One of the most important contributions Hearts and Minds makes to our national dialogue on the Vietnam war is it portrayal of ordinary Vietnamese. For years, the Vietnamese had been conspicuous by their absence in film and texts. When they did appear, it was usually as one-dimensional characters in a predetermined history. Strident military leaders from Hanoi spoke of the correctness of their path to revolution, while Saigon’s anti-Communists were always portrayed as corrupt and cowardly. Hearts and Minds changed all of that. When the film first appeared in 1974, its sympathetic and complicated treatment of average Vietnamese created a sensation. For years, the news media and policymakers had given Americans their only view into the lives of Vietnamese peasants, and that presentation was crude. Rarely did the media allow ordinary Vietnamese camera time to explain the war and its impact in their own terms. Because of the nature of the war, policymakers usually reduced the Vietnamese to targets in the war of attrition or unworthy allies, not human beings. During the early 1970s, scholarship on Vietnam tended to serve as an extension of the ideological debates surrounding the war itself, so it was also difficult for Americans to read the Vietnamese from these sources. No longer satisfied with existing stereotypes, therefore, Peter Davis offered a new look at America’s enemies and allies in Vietnam. That new look was sophisticated in its treatment of the human dimensions of war and the high cost in blood and treasure that all sides paid in Vietnam.
Hearts and Minds was much more than an anti-American film, as some critics charged, mostly because it took the pain and suffering of all Vietnamese seriously. In a highly charged political atmosphere, Davis purposefully chose to examine the impact of the war on Northerners and Southerners. This extraordinary decision removed cold war politics from the center of the war’s narrative and replaced it with human suffering on all sides of the conflict. Hearts and Minds did what no other film or text had—showed the Vietnamese as victims and treated them as human beings. In doing this, the film created enormous empathy for people who had previously been written out of their own history. For example, we feel the pain of a father from North Vietnam after his daughter’s death in a bombing raid. We also understand the blank stare of a coffin maker from South Vietnam who wonders aloud when the killing will end. Their commonplace grief speaks volumes to the efficacy and ethics of this particular war. These two men are not representatives of the political systems they live under, but innocent victims of policies beyond their control. Few stories of the war had included such moral statements about the impact of high altitude bombing on civilians. Fewer still had shown that U.S. aerial assaults targeted both North and South Vietnam, that all Vietnamese citizens lived in fear of attacks.
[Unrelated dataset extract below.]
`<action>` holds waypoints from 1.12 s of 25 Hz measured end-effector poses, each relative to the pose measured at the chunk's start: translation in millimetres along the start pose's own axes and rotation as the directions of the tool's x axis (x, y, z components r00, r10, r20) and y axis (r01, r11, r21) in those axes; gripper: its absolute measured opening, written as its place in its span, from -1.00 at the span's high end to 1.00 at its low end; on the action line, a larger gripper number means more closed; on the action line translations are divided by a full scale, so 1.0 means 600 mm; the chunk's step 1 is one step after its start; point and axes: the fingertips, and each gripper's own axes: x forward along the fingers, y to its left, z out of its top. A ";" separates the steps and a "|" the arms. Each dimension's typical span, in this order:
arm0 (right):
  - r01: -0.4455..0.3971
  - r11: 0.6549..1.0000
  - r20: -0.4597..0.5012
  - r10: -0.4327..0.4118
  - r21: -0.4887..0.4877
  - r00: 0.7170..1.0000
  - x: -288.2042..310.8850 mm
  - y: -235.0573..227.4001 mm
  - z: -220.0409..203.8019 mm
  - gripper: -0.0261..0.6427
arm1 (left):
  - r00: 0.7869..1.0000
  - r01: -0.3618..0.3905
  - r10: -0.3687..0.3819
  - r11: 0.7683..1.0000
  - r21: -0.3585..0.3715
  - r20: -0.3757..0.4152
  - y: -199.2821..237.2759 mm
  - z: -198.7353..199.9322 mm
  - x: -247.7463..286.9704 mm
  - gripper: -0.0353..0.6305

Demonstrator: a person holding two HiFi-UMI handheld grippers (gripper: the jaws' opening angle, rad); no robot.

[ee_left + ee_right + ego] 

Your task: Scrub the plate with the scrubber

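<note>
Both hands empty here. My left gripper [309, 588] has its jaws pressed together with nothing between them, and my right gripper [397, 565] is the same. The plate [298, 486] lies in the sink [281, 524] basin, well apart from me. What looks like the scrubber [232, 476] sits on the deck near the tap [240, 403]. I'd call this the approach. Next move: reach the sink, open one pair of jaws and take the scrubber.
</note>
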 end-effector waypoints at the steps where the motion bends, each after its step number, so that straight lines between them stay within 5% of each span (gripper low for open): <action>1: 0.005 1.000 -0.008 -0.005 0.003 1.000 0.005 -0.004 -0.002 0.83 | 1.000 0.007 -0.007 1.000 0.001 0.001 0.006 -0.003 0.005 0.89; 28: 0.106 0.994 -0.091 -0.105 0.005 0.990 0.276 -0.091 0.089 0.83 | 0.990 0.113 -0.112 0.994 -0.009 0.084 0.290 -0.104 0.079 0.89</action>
Negative racial stereotyping had been at the center of U.S. policy in Asia for decades, but General William Westmoreland’s declaration in Hearts and Minds that “Orientals” do not value life is still shocking in its wrongheaded bluntness—especially when followed by scenes of Vietnamese crying for lost loved ones. Davis allows Westmoreland’s own words to effectively destroy whatever credibility he might have had. In the process, viewers are compelled to question Washington’s official explanation and justification for the war. Why had the U.S. intervened in Vietnam? What was at stake in Southeast Asia? Were Communists really on the march? Was Hanoi out to take control over the entire region? Was the high price of the war at home and abroad worth it? In trying to answer these questions, viewers were forced to challenge all that they had thought about Vietnam. The human connection to the suffering of Vietnamese civilians overrides all cold war rhetoric, replacing it with something more tangible and heartfelt.
Just as significantly, Hearts and Minds also questioned Hanoi’s justification for the conflict. In some of the film’s most powerful scenes, we see families grieving over the loss of their loved ones in the Army of the Republic of Vietnam (ARVN), or South Vietnamese Army. What parent could not identify with the mother of a young ARVN soldier who tried to climb into her son’s grave? Her son no doubt died at the hands of Communists so once again the politics is removed from the torment of war. Another funeral scene shows us a young boy carrying the picture of his father, also recently killed in action. There are no parades or victory speeches, simply the tangible pain of a son who will never hear his father’s voice again, never feel his father’s reassuring hand on his shoulder, never be able to share his own accomplishments with his aging father. These scenes carry the emotional weight of the film, but they also deliver a powerful message to an American audience: this war was fought at tremendous cost for dubious reasons.
This focus on the family and the universal nature of suffering resonated loudly with Americans in 1974 who were looking inward in an effort to forget about Vietnam and deal with problems a little closer to home. The energy crisis, inflation, rising unemployment, and Watergate led to an almost narcissistic obsession with what the war had done to us. Hearts and Minds challenged that predilection by forcing viewers to consider what the war had done to the Vietnamese. As uncomfortable as it may have been for many Americans, it now seems clear that Hearts and Minds was the first step in coming to terms with a conflict that threatened to destroy the social fabric of the country. By treating the Vietnamese as human, the film allowed Americans to explore their own humanity and forced a reexamination of the war itself.